Across the data below, how many lines hold "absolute"? Answer with that number and nothing else.

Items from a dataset
##########

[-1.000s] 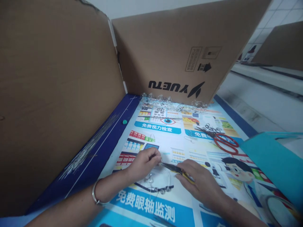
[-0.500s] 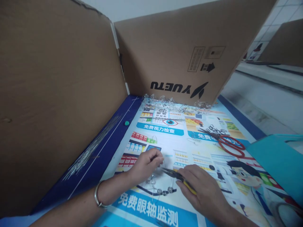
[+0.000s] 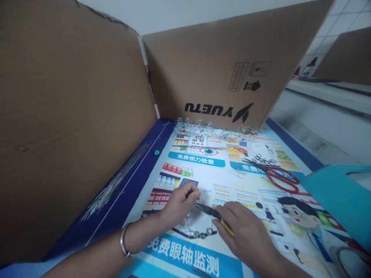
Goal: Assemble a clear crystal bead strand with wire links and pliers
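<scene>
My right hand (image 3: 246,227) is closed round the yellow handles of needle-nose pliers (image 3: 210,211), whose dark jaws point left toward my other hand. My left hand (image 3: 184,199), with a silver bangle on the wrist, pinches a thin wire (image 3: 202,199) between thumb and fingertips. The plier tips are at this wire, just below my left fingertips; whether they grip it I cannot tell. Beneath my hands hang or lie several clear beads (image 3: 203,234) on fine wire; my left hand partly hides them.
Red-handled scissors (image 3: 282,179) lie at the right beside small dark rings (image 3: 262,159). A bundle of straight wires (image 3: 113,185) lies on the left. Clear beaded pieces (image 3: 208,127) line the back cardboard panel (image 3: 214,69). A teal bag (image 3: 339,200) stands at right.
The pliers and my right hand have shifted slightly left, and the handles have turned a little in my grip. My left hand keeps its pinch. The camera view has moved slightly.
</scene>
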Motion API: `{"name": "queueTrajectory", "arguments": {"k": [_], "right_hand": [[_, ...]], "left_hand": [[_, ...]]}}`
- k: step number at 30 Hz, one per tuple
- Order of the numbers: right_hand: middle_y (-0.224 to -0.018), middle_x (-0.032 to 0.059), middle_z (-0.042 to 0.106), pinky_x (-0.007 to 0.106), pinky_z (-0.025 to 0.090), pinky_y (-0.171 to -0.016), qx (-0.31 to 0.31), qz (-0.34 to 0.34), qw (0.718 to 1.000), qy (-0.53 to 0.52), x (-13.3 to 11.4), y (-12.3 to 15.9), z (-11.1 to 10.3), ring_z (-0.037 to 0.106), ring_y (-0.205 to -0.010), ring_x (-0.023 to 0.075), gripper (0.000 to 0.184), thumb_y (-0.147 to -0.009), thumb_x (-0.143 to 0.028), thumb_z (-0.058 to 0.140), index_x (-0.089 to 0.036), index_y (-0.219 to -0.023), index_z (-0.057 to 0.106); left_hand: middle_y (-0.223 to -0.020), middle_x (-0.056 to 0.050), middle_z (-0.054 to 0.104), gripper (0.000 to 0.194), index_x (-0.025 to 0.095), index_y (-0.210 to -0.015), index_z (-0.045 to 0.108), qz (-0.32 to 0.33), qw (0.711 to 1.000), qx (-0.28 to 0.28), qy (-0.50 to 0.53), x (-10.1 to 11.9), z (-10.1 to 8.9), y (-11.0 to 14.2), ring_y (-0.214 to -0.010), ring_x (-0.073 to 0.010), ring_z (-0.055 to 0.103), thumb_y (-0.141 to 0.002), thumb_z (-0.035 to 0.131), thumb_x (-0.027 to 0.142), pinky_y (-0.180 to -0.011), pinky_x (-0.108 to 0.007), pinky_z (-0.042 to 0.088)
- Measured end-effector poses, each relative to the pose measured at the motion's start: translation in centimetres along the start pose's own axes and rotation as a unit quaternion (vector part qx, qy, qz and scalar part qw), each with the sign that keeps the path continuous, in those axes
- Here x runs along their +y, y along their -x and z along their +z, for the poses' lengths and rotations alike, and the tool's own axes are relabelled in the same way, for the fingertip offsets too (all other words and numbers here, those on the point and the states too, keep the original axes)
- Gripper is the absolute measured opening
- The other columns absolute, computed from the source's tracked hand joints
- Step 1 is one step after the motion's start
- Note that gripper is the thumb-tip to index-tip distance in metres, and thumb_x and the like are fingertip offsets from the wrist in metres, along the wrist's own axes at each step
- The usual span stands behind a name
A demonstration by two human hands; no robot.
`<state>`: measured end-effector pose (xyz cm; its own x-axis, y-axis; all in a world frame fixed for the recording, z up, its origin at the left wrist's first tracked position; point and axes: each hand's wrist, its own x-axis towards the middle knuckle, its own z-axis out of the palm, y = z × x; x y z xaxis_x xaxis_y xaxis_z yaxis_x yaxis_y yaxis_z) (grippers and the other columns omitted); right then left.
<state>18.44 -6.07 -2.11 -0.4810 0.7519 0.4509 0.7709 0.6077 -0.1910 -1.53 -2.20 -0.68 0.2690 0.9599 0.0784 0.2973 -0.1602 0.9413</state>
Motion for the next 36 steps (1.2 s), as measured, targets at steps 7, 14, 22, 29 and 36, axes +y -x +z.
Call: {"name": "queueTrajectory", "arguments": {"k": [7,14,22,29,36], "right_hand": [[-0.084,0.0071,0.058,0.033,0.041,-0.068,-0.032,0.020,0.999,-0.008,0.0,-0.1,0.3,0.053,-0.078,0.0217,0.020,-0.086,-0.030,0.047,-0.019,-0.098,0.059],[-0.083,0.0070,0.057,0.034,0.041,-0.067,-0.067,0.044,0.997,-0.006,-0.3,-0.3,0.0,0.053,-0.078,0.0224,0.020,-0.085,-0.031,0.048,-0.020,-0.097,0.059],[-0.084,0.0072,0.058,0.033,0.041,-0.069,-0.105,0.077,0.991,-0.029,-0.6,-0.5,-0.4,0.054,-0.078,0.0217,0.021,-0.086,-0.031,0.046,-0.021,-0.098,0.059],[-0.089,0.0072,0.057,0.036,0.041,-0.071,-0.133,0.098,0.985,-0.048,-0.6,-0.9,-0.7,0.053,-0.082,0.0231,0.022,-0.086,-0.031,0.046,-0.022,-0.101,0.057],[-0.083,0.0069,0.056,0.036,0.038,-0.069,-0.126,0.071,0.989,0.009,-1.3,-1.4,-1.1,0.051,-0.079,0.0241,0.017,-0.083,-0.028,0.049,-0.021,-0.093,0.060]], "left_hand": [[-0.066,0.003,0.046,0.017,0.017,-0.070,0.048,-0.007,1.000,0.010,-0.014,-0.1,0.2,-0.1,-0.064,-0.0127,0.044,-0.085,0.044,0.025,-0.061,-0.023,0.034],[-0.065,0.003,0.044,0.018,0.017,-0.070,0.046,-0.004,1.000,0.013,-0.012,-0.2,0.3,-0.1,-0.063,-0.0126,0.041,-0.085,0.043,0.026,-0.060,-0.023,0.034],[-0.062,0.004,0.040,0.019,0.018,-0.068,0.043,-0.012,1.000,0.021,-0.008,-0.4,0.4,0.0,-0.060,-0.0117,0.038,-0.085,0.044,0.025,-0.059,-0.022,0.032],[-0.062,0.005,0.040,0.020,0.019,-0.067,0.041,-0.012,1.000,0.023,-0.016,-0.5,0.5,-0.2,-0.061,-0.0114,0.038,-0.085,0.044,0.025,-0.059,-0.022,0.032],[-0.062,0.005,0.039,0.021,0.019,-0.067,0.041,-0.009,0.999,0.031,-0.017,-0.8,0.7,-0.3,-0.060,-0.0114,0.038,-0.086,0.044,0.026,-0.058,-0.022,0.032]]}}
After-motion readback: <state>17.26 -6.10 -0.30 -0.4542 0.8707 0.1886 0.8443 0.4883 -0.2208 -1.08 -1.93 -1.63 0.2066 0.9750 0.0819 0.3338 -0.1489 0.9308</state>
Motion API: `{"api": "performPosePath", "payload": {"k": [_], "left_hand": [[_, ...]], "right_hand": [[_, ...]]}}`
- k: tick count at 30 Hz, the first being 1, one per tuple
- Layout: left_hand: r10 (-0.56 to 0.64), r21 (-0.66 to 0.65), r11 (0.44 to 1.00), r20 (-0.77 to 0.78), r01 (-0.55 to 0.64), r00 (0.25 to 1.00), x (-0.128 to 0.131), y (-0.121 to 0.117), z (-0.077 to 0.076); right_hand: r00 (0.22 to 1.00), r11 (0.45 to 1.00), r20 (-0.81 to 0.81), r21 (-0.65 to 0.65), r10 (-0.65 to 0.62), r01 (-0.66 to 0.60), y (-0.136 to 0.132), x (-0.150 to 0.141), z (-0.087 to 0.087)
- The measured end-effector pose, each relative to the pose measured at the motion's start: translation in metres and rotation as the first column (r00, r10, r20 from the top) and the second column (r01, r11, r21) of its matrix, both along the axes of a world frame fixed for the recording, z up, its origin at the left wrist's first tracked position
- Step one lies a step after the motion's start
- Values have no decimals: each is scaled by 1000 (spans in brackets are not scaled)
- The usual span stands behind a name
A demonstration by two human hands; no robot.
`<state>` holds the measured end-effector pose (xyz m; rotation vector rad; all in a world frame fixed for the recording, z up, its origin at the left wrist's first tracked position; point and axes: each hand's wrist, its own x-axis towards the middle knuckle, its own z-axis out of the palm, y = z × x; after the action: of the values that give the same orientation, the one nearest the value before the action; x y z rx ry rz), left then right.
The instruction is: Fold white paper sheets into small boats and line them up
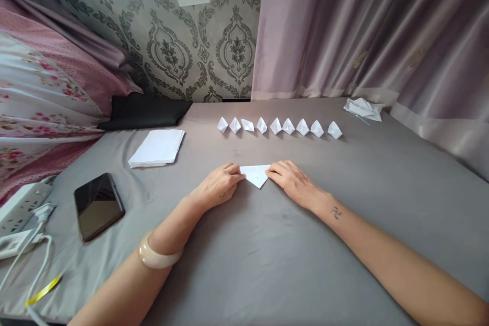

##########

> [YOUR SOLUTION]
2